# Exercise directions
From the data below, return the exact lines starting at the line containing "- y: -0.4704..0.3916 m" and ending at the line containing "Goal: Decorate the", both included, and nothing else.

# Data for the task
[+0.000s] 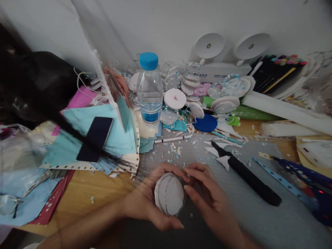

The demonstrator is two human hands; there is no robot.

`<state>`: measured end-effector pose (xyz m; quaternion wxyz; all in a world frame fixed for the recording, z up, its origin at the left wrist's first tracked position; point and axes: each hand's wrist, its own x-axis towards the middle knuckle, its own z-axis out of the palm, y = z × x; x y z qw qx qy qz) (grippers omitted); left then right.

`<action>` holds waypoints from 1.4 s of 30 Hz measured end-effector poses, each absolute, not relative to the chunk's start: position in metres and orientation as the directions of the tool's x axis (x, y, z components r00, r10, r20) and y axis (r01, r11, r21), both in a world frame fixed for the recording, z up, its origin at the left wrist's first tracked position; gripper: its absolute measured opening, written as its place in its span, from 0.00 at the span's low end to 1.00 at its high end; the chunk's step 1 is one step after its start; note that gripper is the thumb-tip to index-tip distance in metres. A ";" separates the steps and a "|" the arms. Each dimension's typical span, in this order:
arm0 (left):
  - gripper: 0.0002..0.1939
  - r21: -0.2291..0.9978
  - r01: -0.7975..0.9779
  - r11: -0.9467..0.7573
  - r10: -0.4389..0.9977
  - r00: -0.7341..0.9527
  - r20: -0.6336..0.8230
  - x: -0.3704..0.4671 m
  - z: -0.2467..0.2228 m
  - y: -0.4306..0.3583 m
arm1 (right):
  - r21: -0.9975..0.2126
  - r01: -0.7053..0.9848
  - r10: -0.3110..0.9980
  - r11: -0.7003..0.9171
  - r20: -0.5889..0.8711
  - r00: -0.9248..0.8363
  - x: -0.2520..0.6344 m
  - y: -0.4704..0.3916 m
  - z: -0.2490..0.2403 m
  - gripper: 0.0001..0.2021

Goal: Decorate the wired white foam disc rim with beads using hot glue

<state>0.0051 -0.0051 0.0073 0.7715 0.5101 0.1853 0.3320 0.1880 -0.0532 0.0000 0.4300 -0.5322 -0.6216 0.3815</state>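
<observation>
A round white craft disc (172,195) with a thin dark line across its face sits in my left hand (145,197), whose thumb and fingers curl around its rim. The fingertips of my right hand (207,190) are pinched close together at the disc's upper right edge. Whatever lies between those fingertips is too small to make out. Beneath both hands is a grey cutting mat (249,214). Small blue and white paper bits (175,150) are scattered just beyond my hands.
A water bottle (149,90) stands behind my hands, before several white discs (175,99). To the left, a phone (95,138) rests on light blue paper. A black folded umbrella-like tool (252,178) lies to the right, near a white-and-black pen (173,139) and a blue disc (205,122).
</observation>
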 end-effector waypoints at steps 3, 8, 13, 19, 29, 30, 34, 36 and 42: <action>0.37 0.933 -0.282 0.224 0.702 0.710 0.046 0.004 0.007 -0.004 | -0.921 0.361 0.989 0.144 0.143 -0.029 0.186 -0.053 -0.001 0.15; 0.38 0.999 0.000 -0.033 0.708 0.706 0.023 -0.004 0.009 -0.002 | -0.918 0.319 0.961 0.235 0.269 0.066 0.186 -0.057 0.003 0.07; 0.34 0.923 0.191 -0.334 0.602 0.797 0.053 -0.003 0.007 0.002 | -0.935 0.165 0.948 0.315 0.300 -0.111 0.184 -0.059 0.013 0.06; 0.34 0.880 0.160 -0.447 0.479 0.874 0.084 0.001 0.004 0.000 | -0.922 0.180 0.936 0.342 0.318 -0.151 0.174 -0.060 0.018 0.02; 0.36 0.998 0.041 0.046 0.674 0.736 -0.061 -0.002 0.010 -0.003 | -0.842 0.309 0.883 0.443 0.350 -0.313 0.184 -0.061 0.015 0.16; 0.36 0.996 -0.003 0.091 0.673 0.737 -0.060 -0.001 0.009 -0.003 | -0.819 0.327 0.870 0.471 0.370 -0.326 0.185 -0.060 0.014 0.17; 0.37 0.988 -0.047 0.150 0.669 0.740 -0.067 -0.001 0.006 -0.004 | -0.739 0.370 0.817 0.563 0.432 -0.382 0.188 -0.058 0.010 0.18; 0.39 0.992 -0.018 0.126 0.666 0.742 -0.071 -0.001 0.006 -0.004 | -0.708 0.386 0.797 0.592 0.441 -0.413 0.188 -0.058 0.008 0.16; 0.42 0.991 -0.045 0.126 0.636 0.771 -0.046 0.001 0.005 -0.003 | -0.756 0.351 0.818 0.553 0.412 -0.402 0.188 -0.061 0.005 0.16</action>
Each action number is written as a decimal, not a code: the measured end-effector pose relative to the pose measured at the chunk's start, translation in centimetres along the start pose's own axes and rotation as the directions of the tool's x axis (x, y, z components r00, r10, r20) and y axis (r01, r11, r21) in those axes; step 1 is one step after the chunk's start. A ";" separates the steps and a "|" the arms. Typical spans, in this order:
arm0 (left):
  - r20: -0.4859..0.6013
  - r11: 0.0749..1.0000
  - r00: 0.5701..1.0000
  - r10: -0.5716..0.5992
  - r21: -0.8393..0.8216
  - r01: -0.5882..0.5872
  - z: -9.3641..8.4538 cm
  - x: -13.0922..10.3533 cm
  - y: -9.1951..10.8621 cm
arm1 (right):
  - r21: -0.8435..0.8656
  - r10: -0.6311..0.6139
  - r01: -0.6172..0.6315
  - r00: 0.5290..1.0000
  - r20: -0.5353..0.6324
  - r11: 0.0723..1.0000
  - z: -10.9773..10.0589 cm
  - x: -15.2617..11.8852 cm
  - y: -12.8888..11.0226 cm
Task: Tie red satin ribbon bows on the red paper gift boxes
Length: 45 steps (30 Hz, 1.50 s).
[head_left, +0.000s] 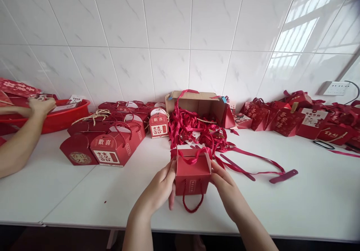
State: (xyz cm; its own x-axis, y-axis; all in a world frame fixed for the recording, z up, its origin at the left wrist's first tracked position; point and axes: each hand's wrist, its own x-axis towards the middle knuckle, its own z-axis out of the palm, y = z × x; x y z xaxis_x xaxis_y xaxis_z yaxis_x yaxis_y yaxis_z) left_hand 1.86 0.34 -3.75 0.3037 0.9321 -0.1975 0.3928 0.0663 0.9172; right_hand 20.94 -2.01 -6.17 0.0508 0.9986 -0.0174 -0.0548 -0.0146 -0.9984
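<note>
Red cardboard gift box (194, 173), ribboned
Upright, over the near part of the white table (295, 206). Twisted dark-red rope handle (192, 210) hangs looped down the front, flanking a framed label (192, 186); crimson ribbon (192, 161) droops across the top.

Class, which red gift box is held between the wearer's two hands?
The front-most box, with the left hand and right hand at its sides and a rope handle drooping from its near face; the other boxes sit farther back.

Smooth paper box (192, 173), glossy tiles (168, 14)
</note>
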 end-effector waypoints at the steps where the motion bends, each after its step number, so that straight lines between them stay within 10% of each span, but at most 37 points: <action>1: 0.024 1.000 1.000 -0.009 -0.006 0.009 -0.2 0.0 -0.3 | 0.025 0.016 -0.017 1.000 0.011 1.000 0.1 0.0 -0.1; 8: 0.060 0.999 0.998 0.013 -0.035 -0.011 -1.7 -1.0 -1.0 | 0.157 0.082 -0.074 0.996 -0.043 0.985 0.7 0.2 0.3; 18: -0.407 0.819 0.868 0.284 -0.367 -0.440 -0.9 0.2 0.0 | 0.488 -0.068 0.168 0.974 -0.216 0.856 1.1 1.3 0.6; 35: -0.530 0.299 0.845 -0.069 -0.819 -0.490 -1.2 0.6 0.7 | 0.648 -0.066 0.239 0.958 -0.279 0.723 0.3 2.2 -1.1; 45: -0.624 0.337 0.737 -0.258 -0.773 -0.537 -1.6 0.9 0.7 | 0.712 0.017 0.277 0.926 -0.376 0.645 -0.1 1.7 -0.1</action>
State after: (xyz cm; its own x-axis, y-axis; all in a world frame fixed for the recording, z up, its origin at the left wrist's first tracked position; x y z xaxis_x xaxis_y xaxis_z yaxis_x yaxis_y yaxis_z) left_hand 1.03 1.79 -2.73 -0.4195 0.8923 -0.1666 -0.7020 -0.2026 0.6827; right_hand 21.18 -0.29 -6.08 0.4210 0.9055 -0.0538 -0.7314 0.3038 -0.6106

# Answer to this task
  - y: -0.4704..0.3916 m
  - z: -0.2490..0.2403 m
  - gripper: 0.0001..0.2021

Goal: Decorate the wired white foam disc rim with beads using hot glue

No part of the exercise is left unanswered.